- 📊 KoboSync Data Extraction System
Welcome to the KoboSync Data Extraction System! This project is all about making it easier to extract, process, and store survey data from KoboToolbox. We built it with performance and scalability in mind, so whether you’re dealing with a handful of surveys or thousands, this system has you covered.
- Lightning-fast data extraction thanks to ClickHouse
- Real-time updates via webhooks
- Rock-solid data quality checks to keep everything in check
- Daily scheduled extractions so you don’t have to worry about missing any data
- Built to scale as your data grows
Here’s a quick rundown of some key choices I made while building this system and why:
-
Database Choice: ClickHouse
- Why? We picked ClickHouse because it’s awesome at handling large datasets and running analytical queries quickly. Perfect for the kind of heavy lifting that's needed.
-
Data Model: Normalized Structure
- Why? A normalized structure keeps the data clean, makes queries faster, and reduces redundancy. It also makes future updates and maintenance much easier.
-
Real-time Processing: Webhook Implementation
- Why? We added a webhook so that every time a new survey submission comes in, it gets processed immediately. No waiting around!
-
Data Quality: Comprehensive Checks
- Why? Data quality is non-negotiable. We implemented checks at multiple stages to ensure the data is reliable and accurate.
-
Asynchronous Processing: FastAPI and asyncio
- Why? FastAPI with asyncio lets us handle multiple tasks at once without slowing down. This makes the system more responsive.
-
Scalability: Distributed Architecture
- Why? We designed it to scale horizontally, so as your data grows, the system can easily grow with it.
-
Error Handling and Logging: Comprehensive Approach
- Why? Good logging and error handling make it easier to troubleshoot issues and keep everything running smoothly.
-
Testing: Comprehensive Test Suite
- Why? We set up a full suite of tests to make sure everything works as expected and to catch any issues early.
-
Security: Multiple Layers
- Why? Security is key, so I implemented several layers of protection to keep your data safe.
-
Performance Optimization: ClickHouse-Specific Techniques
- Why? We wanted to get the most out of ClickHouse, so I used some of its unique features to optimize performance even further.

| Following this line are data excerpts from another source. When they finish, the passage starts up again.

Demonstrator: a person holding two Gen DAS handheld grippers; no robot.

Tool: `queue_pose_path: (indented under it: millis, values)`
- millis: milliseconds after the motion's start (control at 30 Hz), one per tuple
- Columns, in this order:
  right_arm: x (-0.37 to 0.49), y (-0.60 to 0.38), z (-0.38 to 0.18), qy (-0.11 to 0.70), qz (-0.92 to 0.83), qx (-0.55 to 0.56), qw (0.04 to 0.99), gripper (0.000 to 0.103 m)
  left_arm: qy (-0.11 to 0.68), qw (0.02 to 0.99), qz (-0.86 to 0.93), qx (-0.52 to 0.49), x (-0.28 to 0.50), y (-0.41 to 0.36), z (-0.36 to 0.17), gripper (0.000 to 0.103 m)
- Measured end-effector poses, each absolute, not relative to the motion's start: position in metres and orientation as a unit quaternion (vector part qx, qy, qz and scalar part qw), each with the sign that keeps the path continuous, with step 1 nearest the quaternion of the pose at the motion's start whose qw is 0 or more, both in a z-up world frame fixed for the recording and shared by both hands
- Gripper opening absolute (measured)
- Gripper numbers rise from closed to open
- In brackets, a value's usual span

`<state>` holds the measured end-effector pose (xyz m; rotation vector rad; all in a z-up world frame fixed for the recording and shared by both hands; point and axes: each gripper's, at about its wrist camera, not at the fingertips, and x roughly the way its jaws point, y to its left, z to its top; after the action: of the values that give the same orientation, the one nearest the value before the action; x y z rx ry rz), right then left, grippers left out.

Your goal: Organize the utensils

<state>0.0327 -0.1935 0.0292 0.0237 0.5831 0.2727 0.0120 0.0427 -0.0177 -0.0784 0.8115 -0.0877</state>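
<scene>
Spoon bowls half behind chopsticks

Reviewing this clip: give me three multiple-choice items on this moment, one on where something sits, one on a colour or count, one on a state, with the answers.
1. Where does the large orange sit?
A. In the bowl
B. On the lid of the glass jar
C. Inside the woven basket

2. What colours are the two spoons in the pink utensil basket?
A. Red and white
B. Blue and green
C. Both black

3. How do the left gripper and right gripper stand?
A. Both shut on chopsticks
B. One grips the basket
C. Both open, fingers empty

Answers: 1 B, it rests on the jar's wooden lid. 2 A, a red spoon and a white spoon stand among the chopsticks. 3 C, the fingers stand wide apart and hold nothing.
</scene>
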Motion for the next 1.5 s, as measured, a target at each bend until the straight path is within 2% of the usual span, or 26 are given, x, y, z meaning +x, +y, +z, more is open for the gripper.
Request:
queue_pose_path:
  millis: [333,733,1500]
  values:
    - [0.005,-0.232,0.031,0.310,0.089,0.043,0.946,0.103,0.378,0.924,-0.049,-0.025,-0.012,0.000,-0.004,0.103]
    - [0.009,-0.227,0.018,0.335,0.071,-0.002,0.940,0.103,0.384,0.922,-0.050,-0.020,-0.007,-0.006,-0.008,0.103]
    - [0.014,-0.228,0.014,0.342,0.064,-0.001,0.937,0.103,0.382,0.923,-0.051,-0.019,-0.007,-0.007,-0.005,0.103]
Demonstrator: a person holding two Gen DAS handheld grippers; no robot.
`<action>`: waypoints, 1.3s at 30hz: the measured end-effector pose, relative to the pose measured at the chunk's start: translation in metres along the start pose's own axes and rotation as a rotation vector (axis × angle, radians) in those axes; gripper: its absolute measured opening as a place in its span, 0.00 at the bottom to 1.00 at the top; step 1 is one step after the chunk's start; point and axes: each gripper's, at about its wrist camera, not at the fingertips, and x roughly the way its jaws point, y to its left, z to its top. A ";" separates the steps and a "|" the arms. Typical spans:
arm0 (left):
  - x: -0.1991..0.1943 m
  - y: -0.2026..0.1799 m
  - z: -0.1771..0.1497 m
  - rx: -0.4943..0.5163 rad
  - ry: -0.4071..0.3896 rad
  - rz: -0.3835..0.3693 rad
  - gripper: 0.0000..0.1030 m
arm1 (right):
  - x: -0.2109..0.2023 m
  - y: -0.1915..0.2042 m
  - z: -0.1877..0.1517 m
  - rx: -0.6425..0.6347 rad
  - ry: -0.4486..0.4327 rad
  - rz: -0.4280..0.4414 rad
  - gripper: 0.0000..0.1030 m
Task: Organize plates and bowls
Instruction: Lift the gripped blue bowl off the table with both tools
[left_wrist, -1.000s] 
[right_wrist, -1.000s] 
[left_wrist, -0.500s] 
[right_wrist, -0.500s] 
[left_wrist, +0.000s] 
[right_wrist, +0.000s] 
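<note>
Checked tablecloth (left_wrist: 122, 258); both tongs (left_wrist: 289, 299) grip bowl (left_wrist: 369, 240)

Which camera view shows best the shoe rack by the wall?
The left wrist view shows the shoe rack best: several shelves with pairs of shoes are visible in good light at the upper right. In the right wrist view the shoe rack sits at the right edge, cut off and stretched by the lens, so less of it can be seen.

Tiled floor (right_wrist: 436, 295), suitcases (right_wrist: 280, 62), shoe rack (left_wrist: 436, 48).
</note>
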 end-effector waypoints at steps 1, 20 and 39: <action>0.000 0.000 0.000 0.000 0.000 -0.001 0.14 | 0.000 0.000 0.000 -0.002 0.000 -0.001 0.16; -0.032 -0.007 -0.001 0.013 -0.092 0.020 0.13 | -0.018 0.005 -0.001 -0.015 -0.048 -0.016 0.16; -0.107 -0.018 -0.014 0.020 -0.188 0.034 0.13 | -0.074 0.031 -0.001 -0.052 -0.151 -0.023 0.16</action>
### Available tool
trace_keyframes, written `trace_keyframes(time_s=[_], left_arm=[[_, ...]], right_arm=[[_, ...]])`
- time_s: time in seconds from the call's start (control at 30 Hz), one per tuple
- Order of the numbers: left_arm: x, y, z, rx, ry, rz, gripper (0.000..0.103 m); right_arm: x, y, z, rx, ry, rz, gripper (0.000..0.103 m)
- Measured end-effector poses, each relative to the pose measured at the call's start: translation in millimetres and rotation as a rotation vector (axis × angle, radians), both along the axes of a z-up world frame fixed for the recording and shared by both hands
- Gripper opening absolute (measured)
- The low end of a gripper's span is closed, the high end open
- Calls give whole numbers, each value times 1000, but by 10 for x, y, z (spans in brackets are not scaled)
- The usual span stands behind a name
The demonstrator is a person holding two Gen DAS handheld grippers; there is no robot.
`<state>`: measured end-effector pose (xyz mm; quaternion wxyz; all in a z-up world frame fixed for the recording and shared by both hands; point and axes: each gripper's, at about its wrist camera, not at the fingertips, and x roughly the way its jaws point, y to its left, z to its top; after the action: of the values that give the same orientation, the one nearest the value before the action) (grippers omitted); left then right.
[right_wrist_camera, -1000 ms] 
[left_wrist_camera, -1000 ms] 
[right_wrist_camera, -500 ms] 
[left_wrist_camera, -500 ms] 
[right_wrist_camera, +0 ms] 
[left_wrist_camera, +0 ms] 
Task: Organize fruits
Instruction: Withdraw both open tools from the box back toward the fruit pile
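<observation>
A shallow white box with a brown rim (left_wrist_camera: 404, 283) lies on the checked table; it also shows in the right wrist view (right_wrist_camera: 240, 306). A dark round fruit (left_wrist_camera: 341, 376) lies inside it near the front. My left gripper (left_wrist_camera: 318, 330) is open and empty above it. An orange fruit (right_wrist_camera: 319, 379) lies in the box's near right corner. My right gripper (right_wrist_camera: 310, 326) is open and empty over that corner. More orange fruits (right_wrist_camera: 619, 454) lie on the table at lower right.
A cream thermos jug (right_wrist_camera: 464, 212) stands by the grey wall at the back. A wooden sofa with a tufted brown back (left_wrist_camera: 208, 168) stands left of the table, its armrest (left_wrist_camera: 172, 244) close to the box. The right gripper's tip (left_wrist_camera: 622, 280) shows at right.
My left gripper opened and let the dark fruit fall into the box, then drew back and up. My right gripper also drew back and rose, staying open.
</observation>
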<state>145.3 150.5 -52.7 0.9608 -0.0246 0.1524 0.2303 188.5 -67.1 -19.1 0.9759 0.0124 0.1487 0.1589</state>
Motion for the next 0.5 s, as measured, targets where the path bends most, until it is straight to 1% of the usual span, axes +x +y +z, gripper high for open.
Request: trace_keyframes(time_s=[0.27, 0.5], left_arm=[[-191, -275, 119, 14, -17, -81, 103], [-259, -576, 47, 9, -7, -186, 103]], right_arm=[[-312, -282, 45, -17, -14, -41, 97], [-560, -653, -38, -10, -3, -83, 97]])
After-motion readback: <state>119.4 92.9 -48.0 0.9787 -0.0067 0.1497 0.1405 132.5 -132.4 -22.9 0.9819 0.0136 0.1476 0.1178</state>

Let’s take a quick look at how everything fits together:
graph TD
A[KoboToolbox API] --> B[KoboDataService]
B --> C[KoboExtractionService]
C --> D[ClickHouse Database]
E[Webhook] --> F[WebhookController]
F --> C
G[Cron Job] --> B
H[DataQualityService] --> D
J[API Endpoints] --> H
J --> C
K[Error Handling & Logging] --> L[Log Files]
M[Monitoring System] --> D
M --> J
Everything starts with KoboToolbox. I extracted the data using KoboService
, store it in ClickHouse, and then handle it through our API or process it in real-time via the webhook.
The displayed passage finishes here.